Get tips for choosing a person to care for your minor children and learn how guardianship functions as a part of estate planning in this quick article.
Choosing a person to care for your minor children
Nominating a Guardian
To make this safeguard official, name guardians through your Will (or in certain states, a separate Nomination of Guardianship). Your designations will have a lot of weight with the judge who would ultimately decide which guardian would be in the best interest of your children. This is especially important if you suspect that your loved ones might disagree over who should become guardian of your children. Asking the person you choose for this role to be a guardian will not alone show the court your intentions.
You can also make your wishes known through a Nomination of Guardianship, which is a simple document that is separate from your Will and acts as a letter to the judge. However, in most states, the judge may give greater weight to your choice if it is included in your Will because you might have signed your Will before two witnesses and/or a notary.
Picking the right person to be your children’s guardian may be hard. You obviously want someone who knows and loves your children, and most people pick someone within the family. But you also may want someone who lives in the same geographical area, so your children’s lives will not be completely uprooted. Or you might prioritize someone who shares your values or who practices the same religion as you. You also want to consider lifestyle and age. Your brother might be your best friend, but if he’s single and travels extensively, is full-time parenting the right fit for him? Same for your own parents, who might not be able to provide the kind of care your child needs as they age.

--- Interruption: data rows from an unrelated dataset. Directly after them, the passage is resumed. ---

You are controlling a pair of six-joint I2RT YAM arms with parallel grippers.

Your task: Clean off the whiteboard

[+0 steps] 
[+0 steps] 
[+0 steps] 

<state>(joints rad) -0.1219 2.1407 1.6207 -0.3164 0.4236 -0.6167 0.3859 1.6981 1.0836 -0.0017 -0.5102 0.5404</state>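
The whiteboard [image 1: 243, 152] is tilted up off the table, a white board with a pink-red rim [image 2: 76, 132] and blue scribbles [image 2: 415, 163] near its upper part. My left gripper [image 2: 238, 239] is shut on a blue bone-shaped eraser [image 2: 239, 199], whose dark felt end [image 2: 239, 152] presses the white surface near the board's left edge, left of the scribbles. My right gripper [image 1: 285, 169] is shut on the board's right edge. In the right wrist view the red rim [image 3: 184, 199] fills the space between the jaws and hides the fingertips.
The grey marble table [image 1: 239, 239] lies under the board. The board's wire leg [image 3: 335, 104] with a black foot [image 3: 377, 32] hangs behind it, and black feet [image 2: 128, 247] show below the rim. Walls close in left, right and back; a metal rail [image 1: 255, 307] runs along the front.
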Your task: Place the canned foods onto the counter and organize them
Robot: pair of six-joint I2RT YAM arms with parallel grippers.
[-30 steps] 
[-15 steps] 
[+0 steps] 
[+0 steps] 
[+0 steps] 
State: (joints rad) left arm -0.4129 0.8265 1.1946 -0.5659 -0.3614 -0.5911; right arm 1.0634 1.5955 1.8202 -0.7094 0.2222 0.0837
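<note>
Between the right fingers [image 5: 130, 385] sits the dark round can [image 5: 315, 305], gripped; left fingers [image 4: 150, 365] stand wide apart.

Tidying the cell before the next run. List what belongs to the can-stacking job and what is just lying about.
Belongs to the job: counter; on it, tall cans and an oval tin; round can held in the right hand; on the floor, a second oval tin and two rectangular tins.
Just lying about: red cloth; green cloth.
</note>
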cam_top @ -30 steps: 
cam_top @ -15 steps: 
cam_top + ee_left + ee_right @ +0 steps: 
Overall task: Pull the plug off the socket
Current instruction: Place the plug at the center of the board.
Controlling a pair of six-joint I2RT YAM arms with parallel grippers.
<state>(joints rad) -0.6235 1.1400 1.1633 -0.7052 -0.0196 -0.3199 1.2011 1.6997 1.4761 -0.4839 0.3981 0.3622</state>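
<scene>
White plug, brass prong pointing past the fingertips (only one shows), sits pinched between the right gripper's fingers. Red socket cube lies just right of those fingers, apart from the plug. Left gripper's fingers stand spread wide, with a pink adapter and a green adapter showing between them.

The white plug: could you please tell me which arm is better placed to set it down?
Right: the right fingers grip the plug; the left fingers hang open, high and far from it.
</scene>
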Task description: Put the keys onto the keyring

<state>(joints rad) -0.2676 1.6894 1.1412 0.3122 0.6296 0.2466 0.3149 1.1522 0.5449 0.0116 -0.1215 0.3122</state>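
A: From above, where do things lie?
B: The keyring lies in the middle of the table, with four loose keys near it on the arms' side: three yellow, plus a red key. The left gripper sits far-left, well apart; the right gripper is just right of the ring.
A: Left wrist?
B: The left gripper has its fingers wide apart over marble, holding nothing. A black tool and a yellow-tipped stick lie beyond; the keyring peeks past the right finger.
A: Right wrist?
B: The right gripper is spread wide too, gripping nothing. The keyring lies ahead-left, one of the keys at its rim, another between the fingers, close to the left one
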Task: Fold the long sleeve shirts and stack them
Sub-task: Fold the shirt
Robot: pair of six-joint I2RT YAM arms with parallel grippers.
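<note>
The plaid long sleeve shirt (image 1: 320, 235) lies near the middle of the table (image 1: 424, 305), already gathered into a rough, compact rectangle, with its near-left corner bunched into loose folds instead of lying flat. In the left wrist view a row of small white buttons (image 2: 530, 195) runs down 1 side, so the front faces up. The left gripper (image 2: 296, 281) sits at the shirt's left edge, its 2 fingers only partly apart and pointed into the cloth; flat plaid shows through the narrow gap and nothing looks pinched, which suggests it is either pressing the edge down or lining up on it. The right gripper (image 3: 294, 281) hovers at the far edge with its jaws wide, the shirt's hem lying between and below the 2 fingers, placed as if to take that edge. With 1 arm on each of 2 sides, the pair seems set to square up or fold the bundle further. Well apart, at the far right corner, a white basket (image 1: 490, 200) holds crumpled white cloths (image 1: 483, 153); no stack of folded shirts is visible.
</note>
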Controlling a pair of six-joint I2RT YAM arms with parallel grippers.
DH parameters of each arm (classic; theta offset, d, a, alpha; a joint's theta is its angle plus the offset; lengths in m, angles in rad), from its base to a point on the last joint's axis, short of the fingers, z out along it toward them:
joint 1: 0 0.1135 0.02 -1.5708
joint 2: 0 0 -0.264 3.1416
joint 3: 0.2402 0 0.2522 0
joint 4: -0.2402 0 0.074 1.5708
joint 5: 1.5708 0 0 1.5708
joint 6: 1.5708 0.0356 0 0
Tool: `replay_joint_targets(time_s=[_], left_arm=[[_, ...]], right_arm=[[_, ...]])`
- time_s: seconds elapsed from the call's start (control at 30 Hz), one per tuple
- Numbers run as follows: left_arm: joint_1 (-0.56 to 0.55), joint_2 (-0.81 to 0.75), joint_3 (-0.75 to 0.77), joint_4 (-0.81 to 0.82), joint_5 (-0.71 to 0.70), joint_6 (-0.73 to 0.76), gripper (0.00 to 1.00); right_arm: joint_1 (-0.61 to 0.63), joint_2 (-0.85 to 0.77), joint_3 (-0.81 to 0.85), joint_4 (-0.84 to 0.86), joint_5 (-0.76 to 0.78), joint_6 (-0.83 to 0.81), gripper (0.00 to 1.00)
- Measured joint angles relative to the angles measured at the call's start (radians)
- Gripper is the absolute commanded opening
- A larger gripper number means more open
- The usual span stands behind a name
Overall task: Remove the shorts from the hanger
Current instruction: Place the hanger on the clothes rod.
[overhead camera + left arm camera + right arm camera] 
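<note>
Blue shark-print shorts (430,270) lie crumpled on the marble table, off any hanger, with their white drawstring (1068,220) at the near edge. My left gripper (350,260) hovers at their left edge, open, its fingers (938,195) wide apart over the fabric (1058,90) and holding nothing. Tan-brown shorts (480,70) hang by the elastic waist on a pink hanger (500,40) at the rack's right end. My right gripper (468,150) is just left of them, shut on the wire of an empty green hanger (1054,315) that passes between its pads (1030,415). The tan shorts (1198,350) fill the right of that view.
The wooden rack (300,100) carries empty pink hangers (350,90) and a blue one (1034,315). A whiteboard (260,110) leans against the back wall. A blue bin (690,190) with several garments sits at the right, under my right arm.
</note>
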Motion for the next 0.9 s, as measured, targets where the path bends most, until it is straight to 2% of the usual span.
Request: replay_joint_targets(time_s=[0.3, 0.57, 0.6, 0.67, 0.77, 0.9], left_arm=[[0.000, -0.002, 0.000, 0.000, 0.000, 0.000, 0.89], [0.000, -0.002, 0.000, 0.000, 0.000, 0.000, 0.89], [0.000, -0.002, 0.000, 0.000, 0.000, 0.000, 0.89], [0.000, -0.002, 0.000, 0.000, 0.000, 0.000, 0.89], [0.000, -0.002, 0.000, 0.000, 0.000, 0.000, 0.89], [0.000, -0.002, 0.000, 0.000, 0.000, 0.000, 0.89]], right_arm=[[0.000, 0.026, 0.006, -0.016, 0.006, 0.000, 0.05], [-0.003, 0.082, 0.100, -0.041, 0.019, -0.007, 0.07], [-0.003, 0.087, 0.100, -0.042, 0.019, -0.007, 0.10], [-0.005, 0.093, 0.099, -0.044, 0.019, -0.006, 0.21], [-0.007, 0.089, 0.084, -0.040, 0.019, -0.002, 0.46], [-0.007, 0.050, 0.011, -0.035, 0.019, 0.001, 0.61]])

You also can name backup guardians in case the person you choose as the primary guardian is unable to take on that role.
Whomever you choose, you should talk through the decision with your children’s other parent and with the potential guardians. Be open to the possibility that the other parent may have different wishes and that someone you trust so much may not feel up for the responsibility.
Families and plans change over the years. The best friends you named as guardians when your first child was born may no longer be as close to you, may have moved away or gotten divorced. You may now have four kids instead of one, so it would be overwhelming for the guardians to take care of all of them in addition to their own children. Just as with all parts of your estate plan, you should regularly re-evaluate and updated your guardianship nominations. To name new guardians for your children, update your Will or Nomination of Guardianship in accordance with your state’s estate planning laws. Finally, make sure you coordinate your nominations with your children’s other parent to avoid confusion and conflict.